■ **INSTRUCTIONS TO FOLLOW**
Look through the lines of the material and count those containing "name". Give that count alone.

BEGIN DATA SHOWN

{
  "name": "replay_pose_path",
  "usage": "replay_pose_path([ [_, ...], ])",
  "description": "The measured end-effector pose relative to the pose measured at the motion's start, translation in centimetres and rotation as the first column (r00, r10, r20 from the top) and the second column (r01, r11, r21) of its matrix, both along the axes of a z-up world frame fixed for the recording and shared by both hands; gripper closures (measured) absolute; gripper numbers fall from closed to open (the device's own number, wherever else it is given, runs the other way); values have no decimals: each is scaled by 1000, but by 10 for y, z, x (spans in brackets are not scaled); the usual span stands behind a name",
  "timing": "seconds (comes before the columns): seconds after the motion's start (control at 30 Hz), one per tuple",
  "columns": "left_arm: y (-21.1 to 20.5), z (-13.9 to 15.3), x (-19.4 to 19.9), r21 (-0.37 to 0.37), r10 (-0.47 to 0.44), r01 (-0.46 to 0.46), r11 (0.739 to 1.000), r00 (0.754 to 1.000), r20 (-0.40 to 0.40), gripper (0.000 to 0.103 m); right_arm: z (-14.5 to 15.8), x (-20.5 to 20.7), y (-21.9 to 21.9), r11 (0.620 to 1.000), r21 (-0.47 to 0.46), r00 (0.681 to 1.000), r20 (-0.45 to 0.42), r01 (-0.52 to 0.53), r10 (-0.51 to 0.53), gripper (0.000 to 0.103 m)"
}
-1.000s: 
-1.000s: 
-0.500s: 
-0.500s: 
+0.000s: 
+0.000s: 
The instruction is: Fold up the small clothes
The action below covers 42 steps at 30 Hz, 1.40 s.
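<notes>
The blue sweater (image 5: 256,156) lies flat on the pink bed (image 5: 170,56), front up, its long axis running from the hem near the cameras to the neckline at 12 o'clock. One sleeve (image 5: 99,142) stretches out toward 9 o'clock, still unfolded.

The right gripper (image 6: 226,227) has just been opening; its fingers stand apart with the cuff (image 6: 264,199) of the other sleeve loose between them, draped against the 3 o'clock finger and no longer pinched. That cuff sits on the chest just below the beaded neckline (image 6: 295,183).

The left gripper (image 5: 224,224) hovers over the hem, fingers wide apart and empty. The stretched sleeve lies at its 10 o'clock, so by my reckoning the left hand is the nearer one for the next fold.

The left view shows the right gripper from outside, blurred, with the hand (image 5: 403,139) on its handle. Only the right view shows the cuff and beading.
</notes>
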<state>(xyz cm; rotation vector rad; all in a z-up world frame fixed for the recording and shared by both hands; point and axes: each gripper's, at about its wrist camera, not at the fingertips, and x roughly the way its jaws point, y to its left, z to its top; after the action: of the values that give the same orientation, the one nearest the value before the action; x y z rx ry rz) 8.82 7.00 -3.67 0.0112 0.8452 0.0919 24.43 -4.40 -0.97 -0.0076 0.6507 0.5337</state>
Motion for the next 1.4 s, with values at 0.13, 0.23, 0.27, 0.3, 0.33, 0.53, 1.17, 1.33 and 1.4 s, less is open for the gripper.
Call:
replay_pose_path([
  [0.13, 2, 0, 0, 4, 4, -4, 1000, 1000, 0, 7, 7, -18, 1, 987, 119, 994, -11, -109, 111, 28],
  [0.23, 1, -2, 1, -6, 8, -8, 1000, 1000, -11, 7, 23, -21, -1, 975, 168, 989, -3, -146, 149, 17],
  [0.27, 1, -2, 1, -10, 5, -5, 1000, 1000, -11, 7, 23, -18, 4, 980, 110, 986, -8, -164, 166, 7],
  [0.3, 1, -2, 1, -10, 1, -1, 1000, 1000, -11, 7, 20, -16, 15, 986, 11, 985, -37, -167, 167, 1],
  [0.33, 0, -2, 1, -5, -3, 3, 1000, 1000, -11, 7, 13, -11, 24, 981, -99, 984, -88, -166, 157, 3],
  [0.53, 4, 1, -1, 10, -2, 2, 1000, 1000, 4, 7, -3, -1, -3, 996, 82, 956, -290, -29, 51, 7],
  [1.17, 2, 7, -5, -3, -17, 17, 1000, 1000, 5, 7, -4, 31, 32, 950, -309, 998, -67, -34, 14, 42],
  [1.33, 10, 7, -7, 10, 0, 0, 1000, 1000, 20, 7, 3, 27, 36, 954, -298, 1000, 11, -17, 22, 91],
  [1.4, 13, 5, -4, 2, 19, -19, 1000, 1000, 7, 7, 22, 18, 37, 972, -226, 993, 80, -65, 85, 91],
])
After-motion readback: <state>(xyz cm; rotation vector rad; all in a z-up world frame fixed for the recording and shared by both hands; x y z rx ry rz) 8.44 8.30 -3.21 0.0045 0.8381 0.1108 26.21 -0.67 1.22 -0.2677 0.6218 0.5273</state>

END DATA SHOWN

■ **ANSWER FOR THIS EXERCISE**
2